El equipo evitó ceder ante la tentación de complacer expectativas ajenas o repetir fórmulas de la primera temporada. En cambio, priorizaron la fidelidad a la novela y la lectura cuidadosa para decidir la estructura narrativa. La segunda temporada destaca la dimensión política e histórica del relato: el progreso que llega a Macondo trae, con él, destrucción y transformaciones cuya representación exigió consensos sobre hasta dónde podían llegar.

Para recrear con verosimilitud cada época se realizó una investigación minuciosa en universidades y con anticuarios, y se recrearon objetos y ambientes con detalle casi arqueológico.

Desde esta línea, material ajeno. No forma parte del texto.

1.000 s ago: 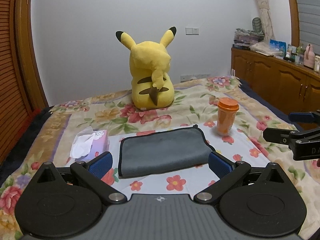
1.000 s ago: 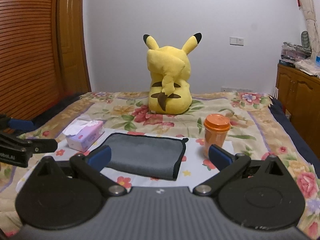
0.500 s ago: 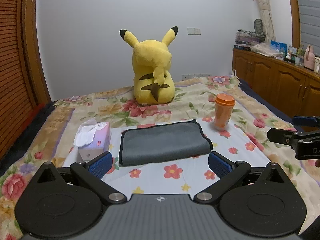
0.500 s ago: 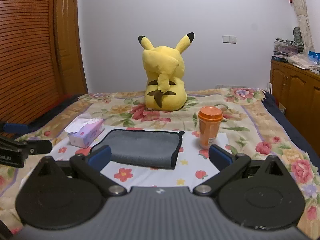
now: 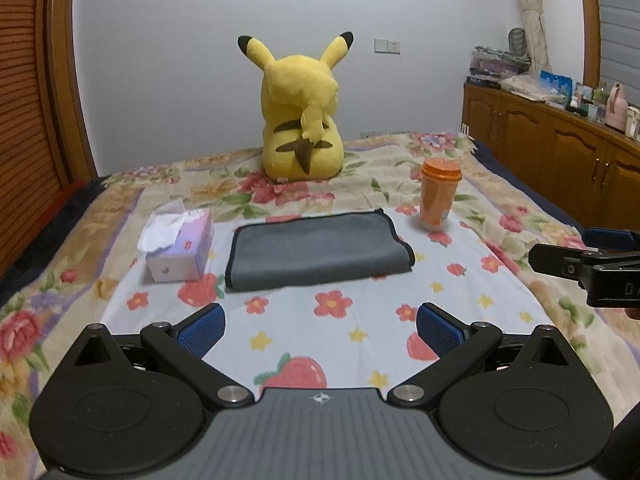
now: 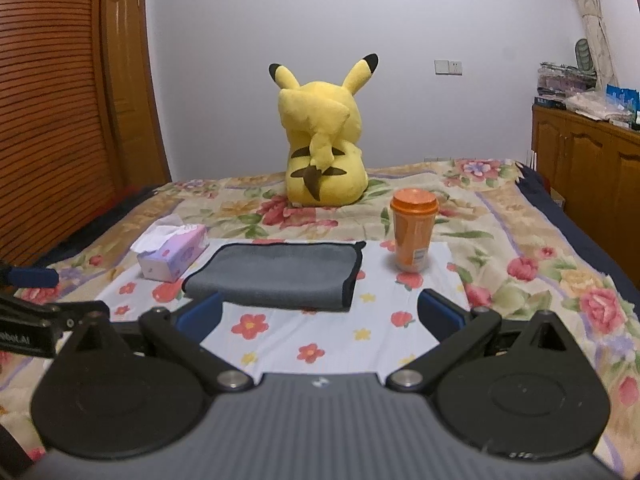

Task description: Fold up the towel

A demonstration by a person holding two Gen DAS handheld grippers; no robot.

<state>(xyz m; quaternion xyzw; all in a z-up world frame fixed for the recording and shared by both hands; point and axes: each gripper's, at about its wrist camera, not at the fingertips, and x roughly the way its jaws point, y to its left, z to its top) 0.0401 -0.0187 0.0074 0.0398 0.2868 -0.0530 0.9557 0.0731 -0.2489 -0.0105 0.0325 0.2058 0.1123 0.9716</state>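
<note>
A grey towel with black edging [image 5: 318,250] lies folded flat on a light flowered cloth [image 5: 320,332] on the bed; it also shows in the right wrist view [image 6: 280,276]. My left gripper [image 5: 320,328] is open and empty, well short of the towel's near edge. My right gripper [image 6: 320,314] is open and empty, just before the towel's near edge. The right gripper shows at the right edge of the left wrist view [image 5: 588,258]. The left gripper shows at the left edge of the right wrist view [image 6: 36,300].
A tissue box [image 5: 180,246] stands left of the towel. An orange lidded cup [image 5: 438,194] stands to its right. A yellow plush toy [image 5: 302,120] sits behind. Wooden cabinets [image 5: 560,152] line the right wall, a wooden door [image 6: 60,100] the left.
Both grippers have pulled back from the towel and risen a little, so the towel looks farther away. Both stayed open. The towel has not moved.
</note>
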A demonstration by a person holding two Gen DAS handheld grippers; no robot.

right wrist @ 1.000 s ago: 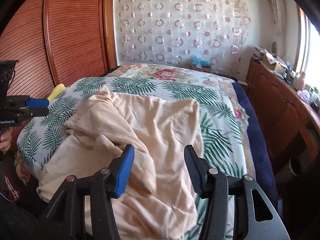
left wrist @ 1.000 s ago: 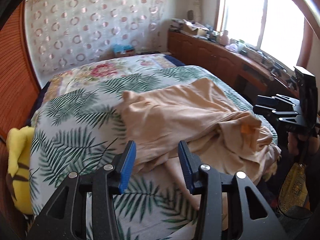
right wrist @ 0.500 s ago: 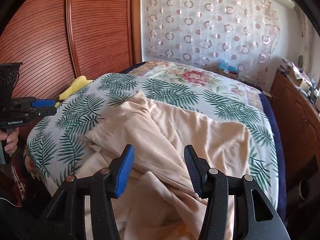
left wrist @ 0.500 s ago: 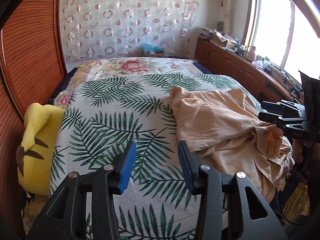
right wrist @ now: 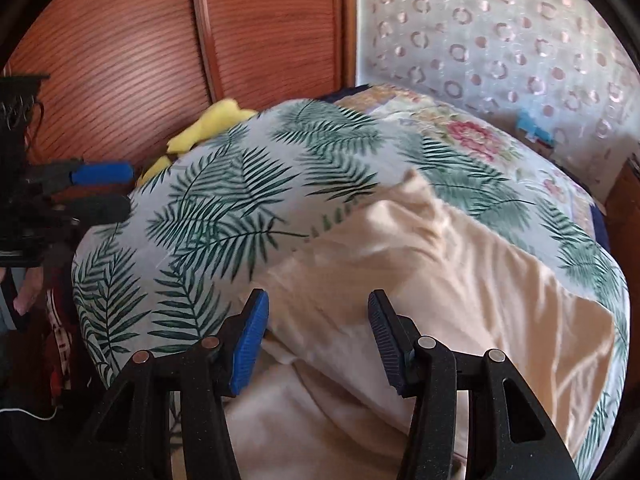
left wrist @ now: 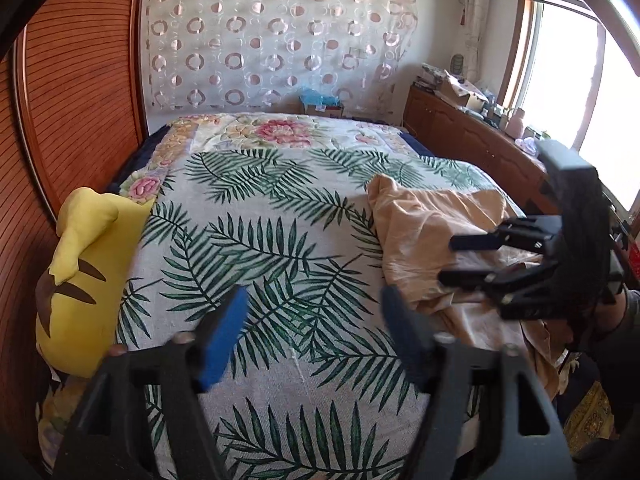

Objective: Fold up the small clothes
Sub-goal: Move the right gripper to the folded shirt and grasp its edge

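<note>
Above the bed [left wrist: 280, 240], both tools gape empty, left tool [left wrist: 312, 332] blurred mid-widening, garment [right wrist: 440, 280] partly cut off.

Daylight pours in through the window [left wrist: 576, 92] at far right, blown out to white glare; the room is bright, shadows soft. The near fingers [left wrist: 224, 332] of the left gripper [left wrist: 316, 336] are smeared by motion blur. The right wrist view is blurred throughout, the palm-leaf bedspread [right wrist: 224, 200] streaky. Fisheye bends the wardrobe [right wrist: 120, 60]; corners go black
</note>
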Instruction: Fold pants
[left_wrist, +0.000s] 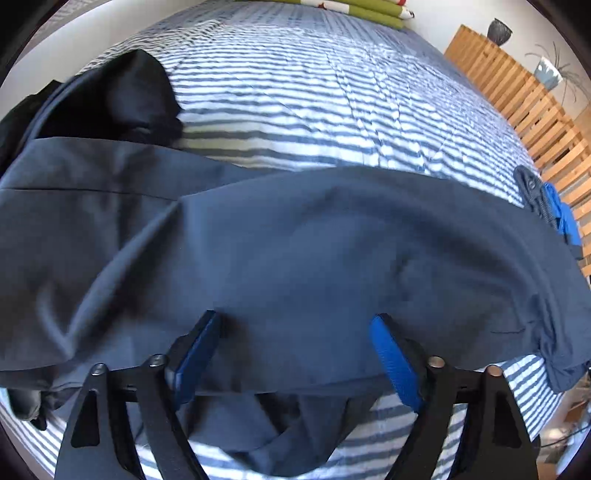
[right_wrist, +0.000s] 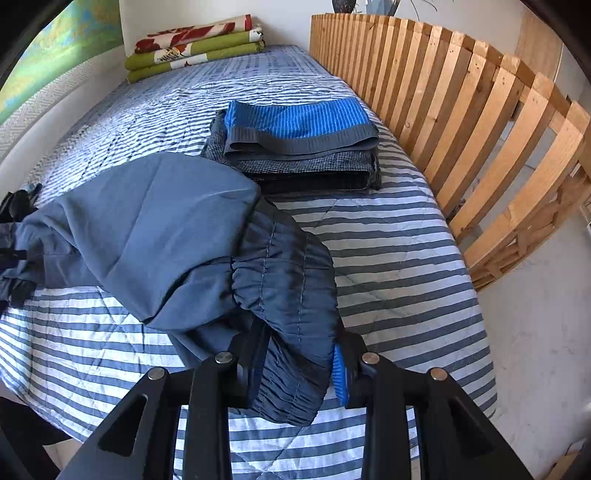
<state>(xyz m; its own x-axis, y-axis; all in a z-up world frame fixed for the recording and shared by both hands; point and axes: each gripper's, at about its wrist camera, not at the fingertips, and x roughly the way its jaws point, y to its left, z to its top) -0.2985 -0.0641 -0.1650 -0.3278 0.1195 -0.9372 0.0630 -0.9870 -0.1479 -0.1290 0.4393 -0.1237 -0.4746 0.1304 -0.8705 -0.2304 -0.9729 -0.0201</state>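
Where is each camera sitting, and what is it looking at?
Left wrist: on the left gripper, looking down over the blue pants spread on the striped bed; jaws apart.
Right wrist: on the right gripper, looking along the bed at folded clothes; jaws clamp the pants' waistband.
Shared: pants, bed, wooden slats.

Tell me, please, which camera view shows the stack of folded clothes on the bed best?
The right wrist view: the stack of folded clothes lies whole near the slatted wooden rail, blue striped piece on top. The left wrist view catches only a sliver at the right edge, behind the pants.
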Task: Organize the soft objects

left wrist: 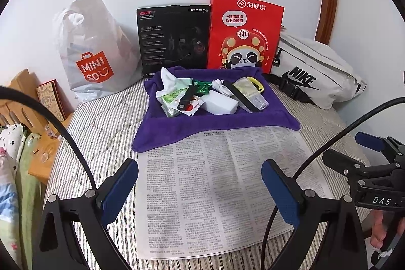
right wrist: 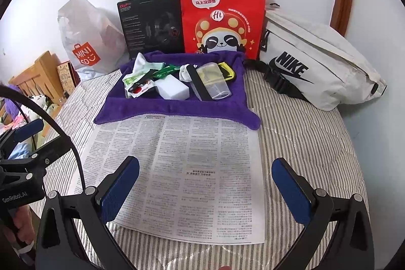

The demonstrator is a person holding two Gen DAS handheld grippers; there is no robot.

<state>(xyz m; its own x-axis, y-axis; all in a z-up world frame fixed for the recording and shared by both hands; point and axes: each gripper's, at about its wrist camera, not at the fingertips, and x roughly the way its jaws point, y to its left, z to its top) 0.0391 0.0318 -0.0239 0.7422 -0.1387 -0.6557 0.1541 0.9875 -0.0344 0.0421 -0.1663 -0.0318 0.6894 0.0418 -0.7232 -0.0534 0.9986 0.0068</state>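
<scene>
A purple towel (left wrist: 177,128) (right wrist: 141,113) lies on the striped bed with small items heaped on it: a white sponge block (left wrist: 220,101) (right wrist: 174,89), a white sock (left wrist: 168,82) (right wrist: 140,62), a green wipes pack (left wrist: 172,99), a black strap (left wrist: 187,96), a clear yellow-trimmed pouch (left wrist: 250,92) (right wrist: 215,80). A newspaper sheet (left wrist: 215,194) (right wrist: 197,176) is spread in front of it. My left gripper (left wrist: 200,191) hovers open over the newspaper. My right gripper (right wrist: 205,191) is open too, also above the sheet, and shows at the right edge of the left wrist view (left wrist: 367,163).
Against the wall stand a white Miniso bag (left wrist: 93,52) (right wrist: 86,42), a black headset box (left wrist: 174,37) (right wrist: 152,22), a red paper bag (left wrist: 243,34) (right wrist: 222,17) and a white Nike waist bag (left wrist: 316,72) (right wrist: 316,62). A wooden bedside stand (left wrist: 33,103) is at left.
</scene>
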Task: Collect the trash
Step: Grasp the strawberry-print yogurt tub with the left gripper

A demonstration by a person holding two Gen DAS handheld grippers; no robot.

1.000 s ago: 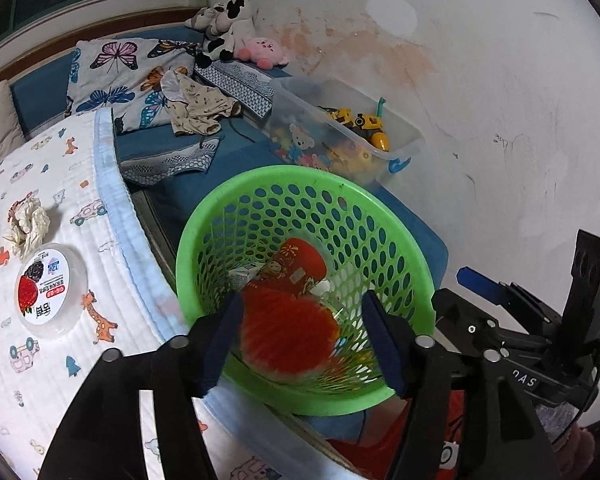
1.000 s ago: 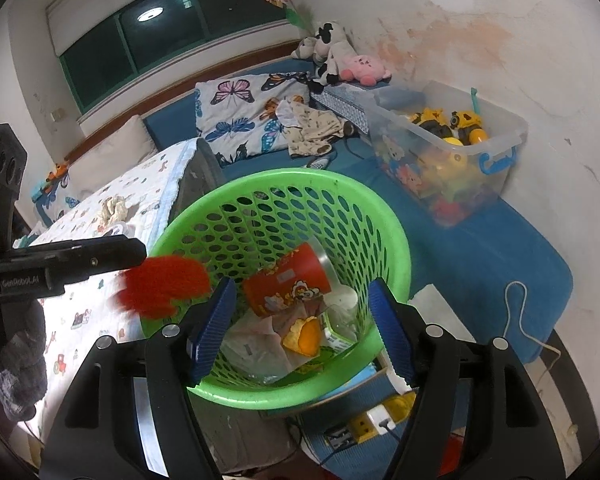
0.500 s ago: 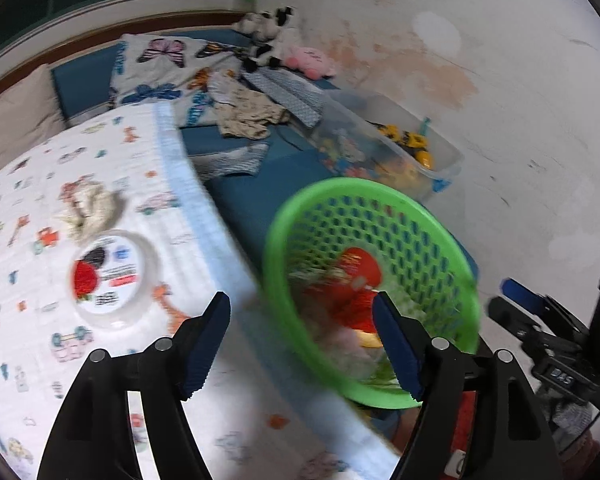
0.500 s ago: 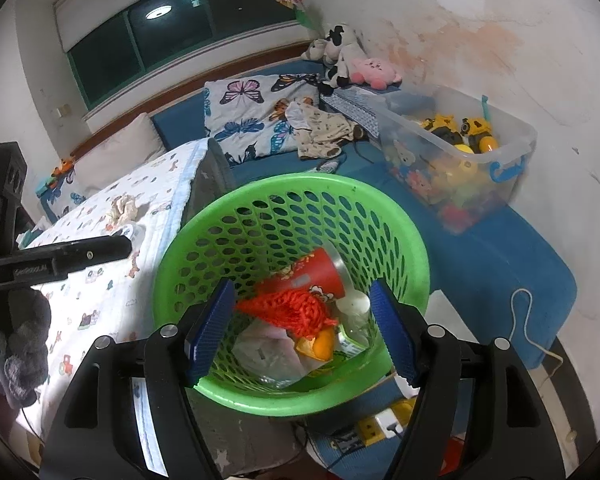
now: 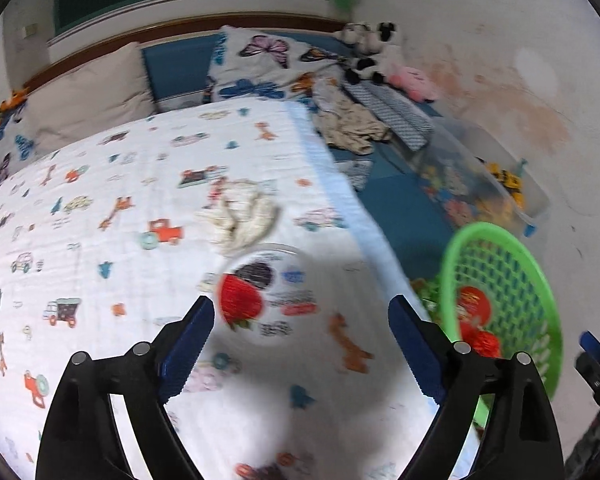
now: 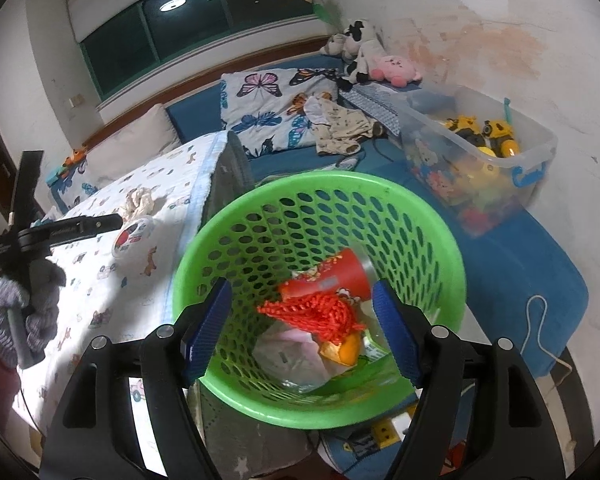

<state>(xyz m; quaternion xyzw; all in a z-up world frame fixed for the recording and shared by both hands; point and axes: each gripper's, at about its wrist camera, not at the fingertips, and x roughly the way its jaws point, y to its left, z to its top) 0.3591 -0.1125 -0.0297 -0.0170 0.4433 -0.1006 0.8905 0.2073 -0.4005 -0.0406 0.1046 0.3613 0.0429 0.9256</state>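
Note:
My left gripper (image 5: 300, 308) hovers over the printed bedspread (image 5: 100, 280), its jaws opening, with nothing pressed between them. Just past its fingertips lies a round white tub (image 5: 268, 300) with a strawberry label, and behind that a crumpled tissue (image 5: 242, 216). My right gripper (image 6: 302, 292) points down into the green basket (image 6: 320, 178). Its jaws are opening too and grip nothing. Inside the basket lie a red mesh bag (image 6: 320, 312), a red cup (image 6: 340, 276) and wrappers. The right wrist view shows the left gripper (image 6: 114, 221) above the tub (image 6: 134, 236), with the tissue (image 6: 140, 200) beyond.
A gloved hand (image 6: 24, 312) holds the left gripper. A clear toy bin (image 6: 480, 152) stands by the stained wall on the blue mattress. Butterfly pillows (image 6: 268, 112), clothes (image 6: 340, 128) and plush toys (image 6: 364, 52) lie at the back. A power strip (image 6: 380, 428) sits on the floor under the basket.
The left gripper let the red mesh bag fall into the basket, then swung left over the bed with its jaws widening. The right gripper barely moved.

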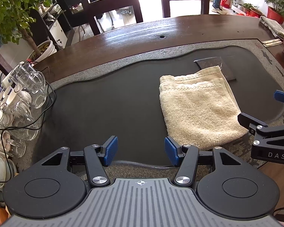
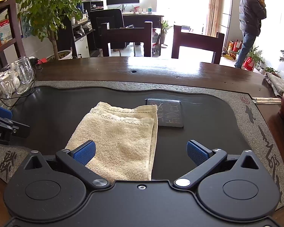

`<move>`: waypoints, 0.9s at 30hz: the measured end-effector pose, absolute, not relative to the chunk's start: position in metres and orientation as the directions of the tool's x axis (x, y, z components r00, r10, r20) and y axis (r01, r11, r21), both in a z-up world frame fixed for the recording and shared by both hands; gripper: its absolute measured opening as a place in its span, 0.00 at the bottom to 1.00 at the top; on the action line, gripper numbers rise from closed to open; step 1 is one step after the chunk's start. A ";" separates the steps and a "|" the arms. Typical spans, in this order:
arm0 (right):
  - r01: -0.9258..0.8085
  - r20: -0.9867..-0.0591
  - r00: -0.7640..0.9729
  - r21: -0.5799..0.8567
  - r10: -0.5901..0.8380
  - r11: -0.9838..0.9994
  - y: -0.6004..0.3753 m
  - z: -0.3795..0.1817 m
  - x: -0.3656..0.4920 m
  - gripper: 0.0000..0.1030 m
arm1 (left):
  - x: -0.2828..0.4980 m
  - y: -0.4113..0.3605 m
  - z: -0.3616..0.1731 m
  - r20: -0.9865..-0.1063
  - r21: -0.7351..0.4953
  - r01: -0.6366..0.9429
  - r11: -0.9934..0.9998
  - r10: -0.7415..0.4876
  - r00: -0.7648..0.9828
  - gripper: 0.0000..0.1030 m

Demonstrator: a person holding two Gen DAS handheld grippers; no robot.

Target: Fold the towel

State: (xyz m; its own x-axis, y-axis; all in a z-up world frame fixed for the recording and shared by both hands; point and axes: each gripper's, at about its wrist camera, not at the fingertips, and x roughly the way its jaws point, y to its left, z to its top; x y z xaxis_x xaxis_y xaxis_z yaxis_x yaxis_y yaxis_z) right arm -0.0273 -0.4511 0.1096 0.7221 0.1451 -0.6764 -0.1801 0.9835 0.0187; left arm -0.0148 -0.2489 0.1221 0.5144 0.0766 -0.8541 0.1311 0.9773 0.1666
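Both tongs stand spread, pinching nothing. The left tongs [image 1: 141, 151] hover over bare dark stone tray [image 1: 104, 104]. The folded cream terry towel [image 2: 121, 140] lies just right of them, under the right tongs [image 2: 141, 154], inside the tray's raised rim on the bench [image 2: 161, 70].

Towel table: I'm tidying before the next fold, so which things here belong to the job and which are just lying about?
Job:
towel, already folded over
left gripper, open
right gripper, open

Lying about:
glass mugs
teacups
dark slab
grey cloth
cable
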 end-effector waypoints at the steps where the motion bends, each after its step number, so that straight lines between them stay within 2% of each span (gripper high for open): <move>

Mora señaló que la serie busca mostrar la riqueza de las artes y las idiosincrasias colombianas, ofreciendo un espejo del país al mundo.

Mora habló también de la preocupación por representar el paso del tiempo en los escenarios: agrietar y humedecer paredes, llevar a Macondo a la ruina y hacer de esa decadencia un espacio que invite a la imaginación, porque la novela, en el fondo, trata sobre el tiempo.

La traducción del llamado “realismo mágico” a la pantalla fue objeto de discusión. Mora rechazó que el término despoje a la obra de su dimensión política o la exotice: para ella, el realismo mágico es la lectura poética de lo cotidiano, algo que en la novela forma parte de la vida misma y no de una mera fantasía.

La serie optó por soluciones mayormente artesanales en las escenas extraordinarias, evitando el exceso de efectos digitales para mantener un tono poético y verosímil. Santa contó que al principio el equipo trabajó con versiones muy apegadas al realismo por temor a que lo folclórico minimizara la crudeza de la novela; luego, con devoluciones de Netflix y de los directores, pudieron recuperar episodios icónicos —como las mariposas amarillas— siempre anclándolos en la cotidianidad y apoyándose en recursos como la voz en off para narrar lo que no se puede mostrar literalmente en imágenes.

El próximo año se cumplirán sesenta años de la primera edición de Cien años de soledad en Buenos Aires, y la segunda temporada de la adaptación se presenta como un esfuerzo colectivo por trasladar al lenguaje audiovisual la complejidad, los colores y la tragedia del texto de García Márquez, conscientes de que ninguna pantalla podrá superar la imaginación de los millones de lectores que han recorrido Macondo en distintos idiomas.

La entrada, los horarios, los días

Entrada: El precio de la entrada a la Feria del Libro de Buenos Aires es de $8.000 pesos de lunes a jueves y de $12.000 los viernes, sábados y domingos.

Con esa entrada, el visitante recibirá un chequelibro con el que podrá obtener descuentos en librerías al finalizar la Feria.

Ingreso gratis: De lunes a jueves desde las 20.

Fecha: La Feria continúa hasta el 11 de mayo.

Horarios: De lunes a viernes de 14 a 22. Sábados, domingos y feriados, de 13 a 22.

Dónde: En La Rural, Av. Sarmiento 2704; Av. Cerviño 4476 y Av. Santa Fe (Plaza Italia), CABA.